The attitude that law in any society will assume toward nature will be determined by the kind of value each particular culture assigns to its environment.

Earl Finbar Murphy, Man and His Environment

Historically, the cultural value assigned to water has varied directly with the role of this vital substance in the reproduction of human life. At the most fundamental level, of course, water consumption is necessary for the very maintenance of life, so the earliest human communities had to orient their existences around available sources. The value of water was clear to all, and unquestioned.

Nonetheless, competition over the use of scarce vital resources is inevitable. Competition over water access has occasioned wars. Indeed, the word “rival” is derived from a term in Roman law (rivalis) indicating individuals who shared the water of a stream or brook (Burch, 1970: 1). Thus, conflict over water has its roots in antiquity.

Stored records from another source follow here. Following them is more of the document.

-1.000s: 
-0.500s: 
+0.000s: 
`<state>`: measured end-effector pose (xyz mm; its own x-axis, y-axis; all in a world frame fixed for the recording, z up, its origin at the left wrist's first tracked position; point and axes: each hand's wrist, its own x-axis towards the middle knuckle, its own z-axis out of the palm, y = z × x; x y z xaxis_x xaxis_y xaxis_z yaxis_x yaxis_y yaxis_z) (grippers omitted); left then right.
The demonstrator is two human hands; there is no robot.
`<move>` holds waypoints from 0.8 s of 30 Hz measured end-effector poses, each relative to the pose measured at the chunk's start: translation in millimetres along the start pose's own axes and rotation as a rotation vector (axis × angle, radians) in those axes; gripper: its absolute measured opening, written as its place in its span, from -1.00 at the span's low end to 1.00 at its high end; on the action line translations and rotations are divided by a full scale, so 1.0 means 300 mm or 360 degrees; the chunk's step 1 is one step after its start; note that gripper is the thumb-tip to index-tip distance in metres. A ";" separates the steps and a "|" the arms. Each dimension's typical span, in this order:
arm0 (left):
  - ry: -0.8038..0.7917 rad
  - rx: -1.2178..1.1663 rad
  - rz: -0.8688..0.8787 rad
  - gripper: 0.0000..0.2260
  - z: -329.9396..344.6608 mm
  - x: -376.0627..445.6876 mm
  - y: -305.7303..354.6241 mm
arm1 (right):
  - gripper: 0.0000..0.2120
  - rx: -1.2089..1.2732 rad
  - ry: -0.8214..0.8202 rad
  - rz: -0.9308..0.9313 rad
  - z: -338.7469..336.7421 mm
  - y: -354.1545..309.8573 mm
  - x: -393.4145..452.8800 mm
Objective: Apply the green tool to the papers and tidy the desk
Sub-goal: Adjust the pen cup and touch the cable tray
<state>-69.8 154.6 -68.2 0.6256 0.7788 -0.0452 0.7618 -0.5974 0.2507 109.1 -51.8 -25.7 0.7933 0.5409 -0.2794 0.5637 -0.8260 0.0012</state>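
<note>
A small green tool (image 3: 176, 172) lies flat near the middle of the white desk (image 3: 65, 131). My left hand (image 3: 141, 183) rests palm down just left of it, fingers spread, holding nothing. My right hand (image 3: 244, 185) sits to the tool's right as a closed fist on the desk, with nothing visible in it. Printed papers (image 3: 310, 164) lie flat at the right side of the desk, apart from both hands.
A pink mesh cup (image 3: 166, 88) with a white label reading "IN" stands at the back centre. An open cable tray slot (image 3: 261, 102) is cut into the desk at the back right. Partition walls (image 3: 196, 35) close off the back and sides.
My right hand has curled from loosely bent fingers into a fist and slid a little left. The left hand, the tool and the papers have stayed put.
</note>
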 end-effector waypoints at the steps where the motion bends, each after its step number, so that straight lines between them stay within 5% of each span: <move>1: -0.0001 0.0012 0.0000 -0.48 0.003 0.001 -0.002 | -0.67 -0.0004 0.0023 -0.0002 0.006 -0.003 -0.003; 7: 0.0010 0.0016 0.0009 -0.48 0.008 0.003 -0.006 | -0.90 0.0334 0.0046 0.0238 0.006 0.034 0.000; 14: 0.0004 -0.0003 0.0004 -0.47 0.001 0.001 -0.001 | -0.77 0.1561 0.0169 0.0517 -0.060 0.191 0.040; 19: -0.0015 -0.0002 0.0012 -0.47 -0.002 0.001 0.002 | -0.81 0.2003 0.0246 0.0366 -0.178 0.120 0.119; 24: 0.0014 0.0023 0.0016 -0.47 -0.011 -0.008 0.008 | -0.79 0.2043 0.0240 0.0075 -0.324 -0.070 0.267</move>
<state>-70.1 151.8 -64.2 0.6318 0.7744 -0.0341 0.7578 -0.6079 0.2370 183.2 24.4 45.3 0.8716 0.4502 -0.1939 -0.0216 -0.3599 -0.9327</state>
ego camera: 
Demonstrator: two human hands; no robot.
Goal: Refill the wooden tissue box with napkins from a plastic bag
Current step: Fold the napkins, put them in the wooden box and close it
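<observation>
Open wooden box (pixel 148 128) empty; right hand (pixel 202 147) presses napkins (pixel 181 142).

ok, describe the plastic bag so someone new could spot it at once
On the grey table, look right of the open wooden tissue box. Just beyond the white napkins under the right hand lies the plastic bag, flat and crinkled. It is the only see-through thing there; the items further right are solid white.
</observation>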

Water pollution itself predates antiquity. To the extent that such pollution “is taken to mean the depletion of oxygen, with consequent septic conditions, such as offensive odors, floating masses of sludge, and death of fish and other aquatic life, then pollution is undoubtedly older than recorded history,” and even human communities (Benarde, 1970: 132). Even nature's own cycles can create pollution, as when leaves fall into waterways and decay.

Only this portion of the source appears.